__SUPPLIED RECORDS__.

_ _ _

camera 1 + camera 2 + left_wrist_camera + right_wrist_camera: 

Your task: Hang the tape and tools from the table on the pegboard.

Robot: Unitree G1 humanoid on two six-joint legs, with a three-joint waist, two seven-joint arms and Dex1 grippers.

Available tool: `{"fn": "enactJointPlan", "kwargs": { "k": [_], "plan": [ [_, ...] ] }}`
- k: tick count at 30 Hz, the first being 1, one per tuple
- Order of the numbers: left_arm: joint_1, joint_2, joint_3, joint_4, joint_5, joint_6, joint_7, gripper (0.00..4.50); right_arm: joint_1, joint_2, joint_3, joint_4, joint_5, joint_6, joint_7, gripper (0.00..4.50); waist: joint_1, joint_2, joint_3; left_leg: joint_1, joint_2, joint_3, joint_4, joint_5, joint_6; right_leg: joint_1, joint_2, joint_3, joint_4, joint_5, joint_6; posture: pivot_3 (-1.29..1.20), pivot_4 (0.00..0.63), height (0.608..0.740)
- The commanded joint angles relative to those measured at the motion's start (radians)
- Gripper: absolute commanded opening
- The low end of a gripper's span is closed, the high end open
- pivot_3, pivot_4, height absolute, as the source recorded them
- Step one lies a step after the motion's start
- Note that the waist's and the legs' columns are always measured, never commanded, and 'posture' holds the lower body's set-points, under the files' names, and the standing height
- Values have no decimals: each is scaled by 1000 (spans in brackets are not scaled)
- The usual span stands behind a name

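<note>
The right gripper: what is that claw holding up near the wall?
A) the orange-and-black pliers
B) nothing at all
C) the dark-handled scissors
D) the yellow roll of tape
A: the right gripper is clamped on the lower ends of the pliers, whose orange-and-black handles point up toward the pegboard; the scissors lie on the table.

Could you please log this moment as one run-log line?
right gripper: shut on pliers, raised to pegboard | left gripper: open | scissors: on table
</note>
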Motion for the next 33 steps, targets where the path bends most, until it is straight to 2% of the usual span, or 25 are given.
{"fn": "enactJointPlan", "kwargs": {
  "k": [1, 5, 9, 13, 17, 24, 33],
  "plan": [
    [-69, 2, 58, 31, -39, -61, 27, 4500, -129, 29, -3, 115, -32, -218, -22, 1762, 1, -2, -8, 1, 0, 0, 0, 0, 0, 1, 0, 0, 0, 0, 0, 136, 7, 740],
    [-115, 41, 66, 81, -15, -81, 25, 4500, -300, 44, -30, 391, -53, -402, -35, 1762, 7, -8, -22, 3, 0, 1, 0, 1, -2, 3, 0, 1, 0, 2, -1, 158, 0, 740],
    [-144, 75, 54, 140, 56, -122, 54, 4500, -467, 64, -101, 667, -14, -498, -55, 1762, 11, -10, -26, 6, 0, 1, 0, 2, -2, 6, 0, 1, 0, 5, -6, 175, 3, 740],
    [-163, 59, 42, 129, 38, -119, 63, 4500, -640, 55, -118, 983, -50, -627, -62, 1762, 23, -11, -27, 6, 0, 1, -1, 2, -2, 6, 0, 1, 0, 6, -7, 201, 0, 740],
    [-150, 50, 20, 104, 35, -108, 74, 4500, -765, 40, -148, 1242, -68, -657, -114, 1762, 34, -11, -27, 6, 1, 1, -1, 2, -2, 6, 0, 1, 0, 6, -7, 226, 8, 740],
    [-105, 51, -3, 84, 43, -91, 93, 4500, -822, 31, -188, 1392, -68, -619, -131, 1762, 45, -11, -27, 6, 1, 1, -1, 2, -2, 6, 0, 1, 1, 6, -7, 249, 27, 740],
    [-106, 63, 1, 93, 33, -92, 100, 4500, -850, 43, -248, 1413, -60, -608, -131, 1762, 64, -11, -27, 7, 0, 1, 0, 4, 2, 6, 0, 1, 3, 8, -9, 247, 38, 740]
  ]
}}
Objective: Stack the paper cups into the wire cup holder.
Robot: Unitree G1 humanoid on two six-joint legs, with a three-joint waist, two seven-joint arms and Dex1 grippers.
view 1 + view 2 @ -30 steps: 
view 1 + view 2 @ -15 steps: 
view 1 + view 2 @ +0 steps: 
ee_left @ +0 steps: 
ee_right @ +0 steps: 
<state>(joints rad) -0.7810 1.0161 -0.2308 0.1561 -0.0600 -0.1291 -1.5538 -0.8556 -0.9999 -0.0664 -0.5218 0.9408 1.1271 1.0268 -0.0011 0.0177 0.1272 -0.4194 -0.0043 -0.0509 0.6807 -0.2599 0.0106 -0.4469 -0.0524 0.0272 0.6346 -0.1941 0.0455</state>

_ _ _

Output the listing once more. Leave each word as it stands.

__YOUR RESPONSE__.
camera 1 + camera 2 + left_wrist_camera + right_wrist_camera: 

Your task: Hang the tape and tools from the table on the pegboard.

Robot: Unitree G1 humanoid on two six-joint legs, with a three-joint waist, two seven-joint arms and Dex1 grippers.

Available tool: `{"fn": "enactJointPlan", "kwargs": { "k": [_], "plan": [ [_, ...] ] }}`
- k: tick count at 30 Hz, the first being 1, one per tuple
- Order of the numbers: left_arm: joint_1, joint_2, joint_3, joint_4, joint_5, joint_6, joint_7, gripper (0.00..4.50); right_arm: joint_1, joint_2, joint_3, joint_4, joint_5, joint_6, joint_7, gripper (0.00..4.50); waist: joint_1, joint_2, joint_3; left_leg: joint_1, joint_2, joint_3, joint_4, joint_5, joint_6; right_leg: joint_1, joint_2, joint_3, joint_4, joint_5, joint_6; posture: pivot_3 (-1.29..1.20), pivot_4 (0.00..0.63), height (0.608..0.740)
- The commanded joint angles relative to those measured at the motion's start (radians)
- Gripper: absolute commanded opening
- The low end of a gripper's span is closed, the high end open
- pivot_3, pivot_4, height absolute, as the source recorded them
- Step one lies a step after the motion's start
- Note that the waist's and the legs' columns are always measured, never commanded, and 'posture' holds the lower body's set-points, under the files' names, and the standing height
- Values have no decimals: each is scaled by 1000 (spans in brackets are not scaled)
- The usual span stands behind a name

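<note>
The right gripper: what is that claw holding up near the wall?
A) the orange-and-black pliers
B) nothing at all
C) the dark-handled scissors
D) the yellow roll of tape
A: the right gripper is clamped on the lower ends of the pliers, whose orange-and-black handles point up toward the pegboard; the scissors lie on the table.

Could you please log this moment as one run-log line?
right gripper: shut on pliers, raised to pegboard | left gripper: open | scissors: on table
</note>
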Motion for the next 33 steps, targets where the path bends most, until it is straight to 2% of the usual span, or 25 are given.
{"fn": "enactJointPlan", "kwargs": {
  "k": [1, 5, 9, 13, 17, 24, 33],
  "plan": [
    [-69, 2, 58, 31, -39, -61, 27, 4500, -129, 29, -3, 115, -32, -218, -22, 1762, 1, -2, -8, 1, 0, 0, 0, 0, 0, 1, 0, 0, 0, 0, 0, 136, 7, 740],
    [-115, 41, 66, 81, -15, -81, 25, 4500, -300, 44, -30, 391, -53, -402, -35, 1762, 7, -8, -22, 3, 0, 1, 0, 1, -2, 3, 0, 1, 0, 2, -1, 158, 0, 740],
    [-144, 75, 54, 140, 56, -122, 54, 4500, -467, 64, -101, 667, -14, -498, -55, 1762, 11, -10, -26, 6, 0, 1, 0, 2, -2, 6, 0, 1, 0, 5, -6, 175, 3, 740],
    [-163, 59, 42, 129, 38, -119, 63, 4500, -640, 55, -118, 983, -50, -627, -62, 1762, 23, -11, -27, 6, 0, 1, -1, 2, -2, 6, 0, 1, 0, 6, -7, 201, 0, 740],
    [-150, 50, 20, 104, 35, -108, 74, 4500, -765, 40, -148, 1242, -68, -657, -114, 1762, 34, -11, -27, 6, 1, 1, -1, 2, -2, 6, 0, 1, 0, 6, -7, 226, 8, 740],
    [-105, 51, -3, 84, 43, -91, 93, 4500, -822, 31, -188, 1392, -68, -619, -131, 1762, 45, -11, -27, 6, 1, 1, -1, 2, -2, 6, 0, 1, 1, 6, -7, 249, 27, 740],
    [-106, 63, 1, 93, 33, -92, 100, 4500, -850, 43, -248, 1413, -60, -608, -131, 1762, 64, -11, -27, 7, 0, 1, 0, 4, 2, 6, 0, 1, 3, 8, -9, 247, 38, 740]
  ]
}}
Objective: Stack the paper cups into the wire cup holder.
Robot: Unitree G1 humanoid on two six-joint legs, with a three-joint waist, two seven-joint arms and Dex1 grippers.
view 1 + view 2 @ -30 steps: 
view 1 + view 2 @ -15 steps: 
view 1 + view 2 @ +0 steps: 
ee_left @ +0 steps: 
ee_right @ +0 steps: 
<state>(joints rad) -0.7810 1.0161 -0.2308 0.1561 -0.0600 -0.1291 -1.5538 -0.8556 -0.9999 -0.0664 -0.5218 0.9408 1.1271 1.0268 -0.0011 0.0177 0.1272 -0.4194 -0.0043 -0.0509 0.6807 -0.2599 0.0106 -0.4469 -0.0524 0.0272 0.6346 -0.1941 0.0455</state>

Work on this exercise has concluded.